With the help of architectural experts, the researchers identified images (figure 5) displaying various architectural design elements (i.e., ceiling heights, room shape, openness) and asked participants for beauty ratings of each. They found increased activation of the ventral medial prefrontal cortex in response to perceived architectural beauty, which suggests that our aesthetic appreciation of faces and places are very similar.
Recently, Chatterjee and his lab combined insights from fMRI brain imaging 6 and semantic network analysis (figure 6) to deeper understand what informs our environmental aesthetic judgments (Coburn et al., 2020). They discovered that three main characteristics of architecture seem to underpin how good or bad an environment makes us feel.
1– fascination (how much you would want to explore), 2– hominess (how comfortable you feel), and 3– coherence (how organised the space feels). Most surprisingly, they found that within the occipital cortex, our visual system is capable of distinguishing between these three architectural components. Previously, this level of differentiation was thought to only occur elsewhere in the brain. Chatterjee assures us that these continued developments are just beginning and that he hopes to continue investigating our experiences with architecture environments in a real-world setting, using mobile EEG and infrared spectroscopy, as he acknowledges laboratory settings cannot capture the full experience of being somewhere.
Finally, Chatterjee rounded out his talk by examining the nature of our aesthetic engagements with artworks.

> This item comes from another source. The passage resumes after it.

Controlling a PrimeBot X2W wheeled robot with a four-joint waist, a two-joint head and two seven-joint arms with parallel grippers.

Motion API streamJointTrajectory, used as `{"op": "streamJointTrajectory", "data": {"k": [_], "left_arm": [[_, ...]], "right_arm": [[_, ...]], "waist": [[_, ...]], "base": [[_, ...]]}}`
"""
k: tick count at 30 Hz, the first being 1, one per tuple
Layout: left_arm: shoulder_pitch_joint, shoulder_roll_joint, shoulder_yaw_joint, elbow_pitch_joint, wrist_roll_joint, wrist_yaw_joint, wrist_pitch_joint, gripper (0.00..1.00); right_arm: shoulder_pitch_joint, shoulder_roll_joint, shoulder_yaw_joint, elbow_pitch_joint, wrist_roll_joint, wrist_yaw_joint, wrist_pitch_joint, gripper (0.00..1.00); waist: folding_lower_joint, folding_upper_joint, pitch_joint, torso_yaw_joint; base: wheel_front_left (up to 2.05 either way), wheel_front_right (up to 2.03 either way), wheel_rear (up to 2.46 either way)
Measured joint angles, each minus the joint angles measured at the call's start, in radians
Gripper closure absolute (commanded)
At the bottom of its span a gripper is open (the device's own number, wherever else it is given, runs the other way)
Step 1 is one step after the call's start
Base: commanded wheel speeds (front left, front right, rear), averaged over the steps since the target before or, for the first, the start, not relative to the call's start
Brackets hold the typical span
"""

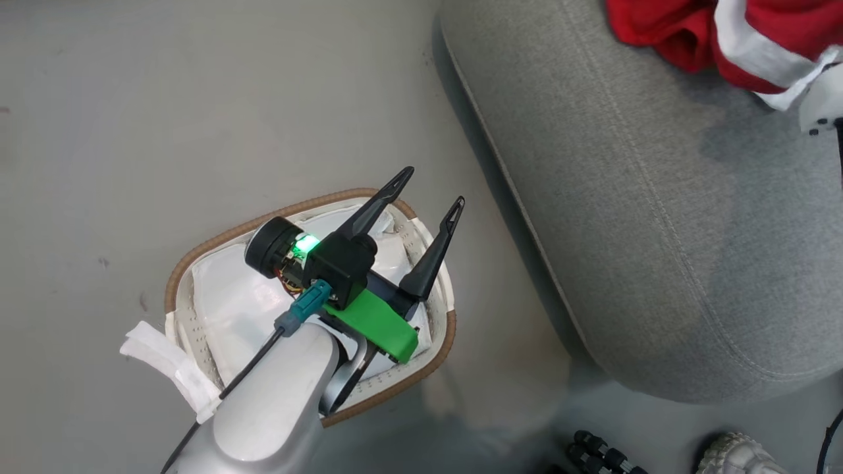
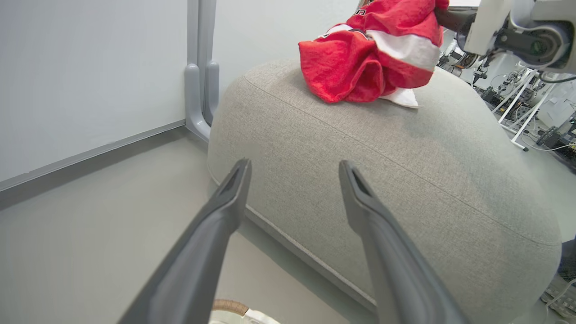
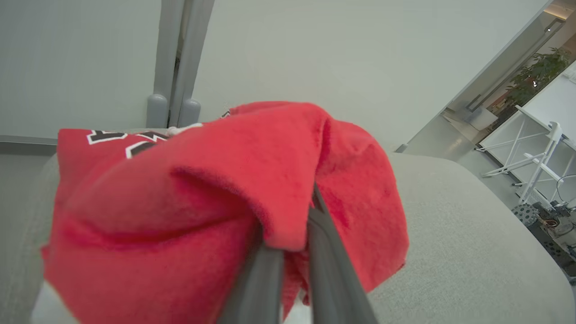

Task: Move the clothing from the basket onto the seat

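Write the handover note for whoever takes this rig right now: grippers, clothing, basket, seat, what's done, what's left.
Grippers: the left gripper is open and holds nothing, above the basket. The right gripper is shut on the red garment.
Clothing: the red garment lies bunched on top of the grey seat, its upper folds pinched by the right gripper.
Basket: on the floor beside the seat. The white liner shows, with no red in the visible part; the left arm covers the rest.
Done: the garment is on the seat.
To do: open the right gripper, draw it clear, and check the hidden part of the basket.
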Motion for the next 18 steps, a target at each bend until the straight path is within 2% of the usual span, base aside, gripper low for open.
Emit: {"op": "streamJointTrajectory", "data": {"k": [3,4,5,6,18], "left_arm": [[0.0,-0.001,0.003,0.002,0.001,0.0,0.0,0.0],[0.0,-0.002,0.006,0.002,0.001,0.0,0.0,0.0],[0.0,-0.003,0.01,0.002,0.001,0.0,0.0,0.0],[0.0,-0.005,0.016,0.003,0.001,0.0,0.0,0.0],[0.068,-0.023,0.095,0.02,-0.011,0.0,0.0,0.0]], "right_arm": [[0.012,-0.008,-0.047,0.052,-0.016,0.0,0.0,1.0],[0.014,-0.006,-0.066,0.063,-0.011,0.0,0.0,0.73],[0.015,-0.003,-0.084,0.064,-0.001,0.0,0.0,0.2],[0.017,-0.001,-0.093,0.063,0.007,0.0,0.0,0.0],[0.213,0.021,-0.084,-0.014,0.085,0.0,0.0,0.0]], "waist": [[-0.0001,0.0,0.021,0.029],[0.0,0.0,0.026,0.039],[0.0,0.0,0.03,0.047],[0.0,0.0,0.031,0.055],[-0.0001,0.0,-0.067,0.057]], "base": [[0.0,0.0,0.0],[0.0,0.0,0.0],[0.0,0.0,0.0],[0.0,0.0,0.0],[0.0,0.0,0.0]]}}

A surprising and not-well-understood finding in the neuroscience of art, is the activation of the motor system in response to static artworks (Umilta, et al, 2012). Some hypothesise that this is an approach-avoidance response (Ishizu & Zeki, 2011), while others suggest it may be an physiological mirroring in the same brain regions responsible for the of the artist's movements (Freeberg & Gallese, 2007). A recent study from Chatterjee’s lab asked if this motor activation impacts aesthetic appreciation (Humphries et al., 2020). They examined whether motor impairments in someone with Parkinson’s disease had an influence on their aesthetic experience. By comparing Pollock’s “action paintings” to Mondrian’s more static “neo-plastic paintings,” (figure 7) they found that people with Parkinson’s disease had significantly lower perception of movement in both types of artworks, and found evidence of a substantially altered relationship between motion and aesthetic appreciation.
After taking us through the breadth of his research in exploring the underpinnings of our aesthetic experiences, Chatterjee finished his talk with a call to action. He wants to inspire a new generation of aesthetics researchers to keep seeking answers to difficult and unasked questions regarding the nature of aesthetic experiences. He stresses that it is incumbent upon us all to demonstrate why aesthetics matter in a world that is continually undermining the importance and transformative potential of art.